Hooton on Hager’s humongous hypocrisy

Matthew Hooton comments on Nick Hager’s humongous hypocrisy.

However much we may disapprove of Mr Hager, he deserves everyone’s support against these attacks on his privacy. Whether we are an extreme right-wing shock blogger like Mr Slater, or a far-left activist like Mr Hager, the police have no business searching our homes or workplaces unlawfully. Neither should any bank or airline hand over our private records to a government agency unless lawfully ordered to. It is not a question of “nothing to hide, nothing to fear.” Even the most virtuous tend to have doors on their bathrooms. Shame on the New Zealand Police.

That is the catch-cry of the left-wing too as they campaigned last election against “spying”.

Mr Hager, though, seems unable to apply a principled approach toward those he disapproves of, whether forestry companies, biotechnologists, intelligence agencies, centrist or right-wing politicians, or people using trusts in countries in which they are not resident.
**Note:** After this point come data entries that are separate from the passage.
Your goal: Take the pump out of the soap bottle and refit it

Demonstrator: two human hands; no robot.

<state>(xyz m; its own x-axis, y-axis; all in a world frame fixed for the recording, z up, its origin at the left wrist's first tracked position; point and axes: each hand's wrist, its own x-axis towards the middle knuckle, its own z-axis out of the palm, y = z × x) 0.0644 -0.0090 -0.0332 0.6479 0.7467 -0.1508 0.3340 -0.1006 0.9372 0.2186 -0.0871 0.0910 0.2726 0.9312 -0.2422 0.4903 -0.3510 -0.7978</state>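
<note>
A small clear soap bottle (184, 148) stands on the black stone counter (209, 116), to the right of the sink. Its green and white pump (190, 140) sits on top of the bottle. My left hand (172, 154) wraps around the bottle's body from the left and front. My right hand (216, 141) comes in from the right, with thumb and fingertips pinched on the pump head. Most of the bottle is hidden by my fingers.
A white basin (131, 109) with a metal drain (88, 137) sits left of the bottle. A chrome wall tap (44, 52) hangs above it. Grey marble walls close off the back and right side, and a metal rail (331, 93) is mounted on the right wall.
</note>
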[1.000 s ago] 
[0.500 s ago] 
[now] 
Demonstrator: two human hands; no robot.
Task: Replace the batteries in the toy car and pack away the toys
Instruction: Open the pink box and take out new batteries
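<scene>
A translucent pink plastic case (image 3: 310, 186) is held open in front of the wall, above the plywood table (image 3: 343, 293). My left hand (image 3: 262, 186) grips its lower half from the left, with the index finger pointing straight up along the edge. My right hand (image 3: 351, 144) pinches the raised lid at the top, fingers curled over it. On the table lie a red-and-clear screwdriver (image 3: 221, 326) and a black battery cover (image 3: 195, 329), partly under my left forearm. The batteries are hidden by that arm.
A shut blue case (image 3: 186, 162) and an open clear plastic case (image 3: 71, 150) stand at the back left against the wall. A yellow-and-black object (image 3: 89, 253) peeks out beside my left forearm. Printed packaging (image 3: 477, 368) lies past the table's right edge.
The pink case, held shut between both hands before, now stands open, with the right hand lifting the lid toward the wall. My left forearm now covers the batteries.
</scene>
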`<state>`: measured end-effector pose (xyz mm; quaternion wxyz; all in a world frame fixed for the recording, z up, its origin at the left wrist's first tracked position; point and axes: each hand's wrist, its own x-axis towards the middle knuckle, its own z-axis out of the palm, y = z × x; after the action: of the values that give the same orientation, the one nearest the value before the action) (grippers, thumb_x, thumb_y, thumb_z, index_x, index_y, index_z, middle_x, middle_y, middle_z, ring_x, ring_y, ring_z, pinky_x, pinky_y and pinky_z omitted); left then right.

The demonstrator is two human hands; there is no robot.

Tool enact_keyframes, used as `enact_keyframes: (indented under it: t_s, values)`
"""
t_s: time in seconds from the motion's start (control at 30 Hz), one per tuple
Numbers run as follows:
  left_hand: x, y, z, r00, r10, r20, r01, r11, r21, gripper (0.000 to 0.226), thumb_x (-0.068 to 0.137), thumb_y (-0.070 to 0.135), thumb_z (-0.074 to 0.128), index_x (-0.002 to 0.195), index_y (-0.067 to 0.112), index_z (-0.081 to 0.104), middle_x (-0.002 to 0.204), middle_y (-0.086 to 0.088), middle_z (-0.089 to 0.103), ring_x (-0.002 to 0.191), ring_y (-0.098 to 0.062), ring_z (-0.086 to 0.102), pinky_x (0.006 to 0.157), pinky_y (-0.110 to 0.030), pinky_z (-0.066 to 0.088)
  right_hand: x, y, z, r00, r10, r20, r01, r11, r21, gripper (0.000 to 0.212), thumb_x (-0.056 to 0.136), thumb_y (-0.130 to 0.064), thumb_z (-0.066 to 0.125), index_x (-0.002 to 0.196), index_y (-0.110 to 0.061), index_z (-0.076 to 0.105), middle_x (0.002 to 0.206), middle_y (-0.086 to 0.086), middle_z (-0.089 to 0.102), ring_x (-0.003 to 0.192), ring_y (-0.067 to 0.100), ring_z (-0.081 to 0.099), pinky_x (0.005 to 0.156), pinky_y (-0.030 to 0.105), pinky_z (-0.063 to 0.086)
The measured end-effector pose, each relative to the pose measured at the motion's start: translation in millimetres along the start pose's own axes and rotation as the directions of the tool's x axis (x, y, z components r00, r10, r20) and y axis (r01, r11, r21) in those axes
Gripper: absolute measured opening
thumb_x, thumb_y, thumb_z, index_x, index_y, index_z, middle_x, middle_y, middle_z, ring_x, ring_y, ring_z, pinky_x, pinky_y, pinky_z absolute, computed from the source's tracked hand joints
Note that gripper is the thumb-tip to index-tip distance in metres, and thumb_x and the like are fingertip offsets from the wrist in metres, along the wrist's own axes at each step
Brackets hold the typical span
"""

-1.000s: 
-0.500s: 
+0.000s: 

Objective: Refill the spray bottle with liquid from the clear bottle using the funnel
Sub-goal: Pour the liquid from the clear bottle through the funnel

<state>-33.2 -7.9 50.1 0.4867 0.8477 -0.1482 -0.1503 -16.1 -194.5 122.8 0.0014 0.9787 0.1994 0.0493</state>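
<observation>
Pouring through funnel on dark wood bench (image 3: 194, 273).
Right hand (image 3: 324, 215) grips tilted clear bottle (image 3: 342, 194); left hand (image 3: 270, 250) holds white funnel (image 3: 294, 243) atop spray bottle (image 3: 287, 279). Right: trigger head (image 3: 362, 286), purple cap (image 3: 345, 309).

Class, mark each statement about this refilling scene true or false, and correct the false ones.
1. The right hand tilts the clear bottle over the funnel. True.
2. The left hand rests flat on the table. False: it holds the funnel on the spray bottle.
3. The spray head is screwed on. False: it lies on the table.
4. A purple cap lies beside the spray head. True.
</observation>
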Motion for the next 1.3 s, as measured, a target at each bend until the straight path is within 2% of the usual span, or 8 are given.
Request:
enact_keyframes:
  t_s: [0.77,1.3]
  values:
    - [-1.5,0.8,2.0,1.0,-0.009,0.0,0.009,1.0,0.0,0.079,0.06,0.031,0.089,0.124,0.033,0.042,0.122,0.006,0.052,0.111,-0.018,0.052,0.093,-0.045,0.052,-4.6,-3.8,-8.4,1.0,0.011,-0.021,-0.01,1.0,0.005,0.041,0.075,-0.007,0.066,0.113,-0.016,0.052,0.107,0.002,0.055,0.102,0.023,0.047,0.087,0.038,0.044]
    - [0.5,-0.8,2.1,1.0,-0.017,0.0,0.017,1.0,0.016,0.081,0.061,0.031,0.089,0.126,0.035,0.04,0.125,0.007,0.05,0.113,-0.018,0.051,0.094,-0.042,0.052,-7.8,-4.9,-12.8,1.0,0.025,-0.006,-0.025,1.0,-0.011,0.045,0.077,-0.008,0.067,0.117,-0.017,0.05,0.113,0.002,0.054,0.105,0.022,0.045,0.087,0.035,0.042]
Everything significant he has written in the last 20 years has been based on stolen or hacked documents to which he applies his own unique interpretation without bothering to establish background or context, and the scale of these ethical and legal breaches has reached industrial proportions.   
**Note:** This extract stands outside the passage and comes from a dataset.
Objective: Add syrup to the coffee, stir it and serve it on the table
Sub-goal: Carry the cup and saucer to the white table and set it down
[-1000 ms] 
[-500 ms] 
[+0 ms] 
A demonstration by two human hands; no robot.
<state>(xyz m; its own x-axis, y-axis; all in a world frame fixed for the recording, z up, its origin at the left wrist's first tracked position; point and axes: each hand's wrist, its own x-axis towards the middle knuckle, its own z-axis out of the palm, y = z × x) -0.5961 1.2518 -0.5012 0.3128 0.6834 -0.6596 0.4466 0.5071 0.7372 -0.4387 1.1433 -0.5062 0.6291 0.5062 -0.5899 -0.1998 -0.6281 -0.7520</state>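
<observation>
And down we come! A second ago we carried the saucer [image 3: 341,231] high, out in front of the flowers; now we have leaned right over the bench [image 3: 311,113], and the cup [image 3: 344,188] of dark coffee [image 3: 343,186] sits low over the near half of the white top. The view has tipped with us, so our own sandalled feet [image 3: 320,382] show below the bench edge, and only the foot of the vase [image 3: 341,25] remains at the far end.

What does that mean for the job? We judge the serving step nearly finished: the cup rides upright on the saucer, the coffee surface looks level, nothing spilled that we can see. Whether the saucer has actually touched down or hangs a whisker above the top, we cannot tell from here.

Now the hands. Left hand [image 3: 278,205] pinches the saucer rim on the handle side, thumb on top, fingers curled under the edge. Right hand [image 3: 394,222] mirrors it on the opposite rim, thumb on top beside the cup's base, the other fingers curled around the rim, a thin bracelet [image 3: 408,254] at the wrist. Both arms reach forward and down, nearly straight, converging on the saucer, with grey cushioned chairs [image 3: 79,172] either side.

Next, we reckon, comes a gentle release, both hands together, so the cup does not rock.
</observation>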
This week, Mr Hager defended the release of a quarter of a million names and addresses by the so-called International Consortium of Investigative Journalists (ICIJ) of which he is the sole New Zealand member. Among them will almost certainly be drug lords, tax evaders and other international criminals who should be drawn to the attention of authorities.

But also making the cut is the International Committee of the Red Cross, as did Greenpeace and Amnesty International in a previous Enemies List issued by Mr Hager’s friends. Several hundred New Zealand settlors, trustees, beneficiaries, directors and lawyers are among them, including some of my clients and friends.

All that links these people is that they are named in the stolen or hacked documents. We do not know the context for why they are mentioned and neither will Mr Hager’s friends give any of the documents to law enforcement authorities for review.

The smear was in, everyone inside the Panama Papers was dodgy, or in the words of Andrew Little, “grubby”.

This is absolutely despicable conduct and, if anything, it makes it worse that the ICIJ site includes a disclaimer that it does not “intend to suggest or imply that any persons, companies or other entities included in the … database have broken the law or otherwise acted improperly.” The least people with integrity would do before violating privacy on such a humungous scale would be to read the documents themselves, focus on those who do appear to have done something wrong and where necessary alert the authorities.

As it turns out, in the context of the ICIJ now holding nearly 12 million illegally obtained documents, the actual wrongdoing seems incredibly limited. True, there are serious political scandals in Iceland and Malta. But with Mossack Fonseca being the fourth-largest trust law firm in the world and no one suggesting it is the ultimate model of respectability, the hundreds of left-wing journalists who have been given access to all the documents have found surprisingly little to report. In New Zealand, the main attention has been a Tauranga Elvis impersonator’s links to a corrupt Iraqi, a perfectly legitimate Green Party donor and of course the prime minister referencing the inclusion of Greenpeace, Amnesty International and the Red Cross on the ICIJ database.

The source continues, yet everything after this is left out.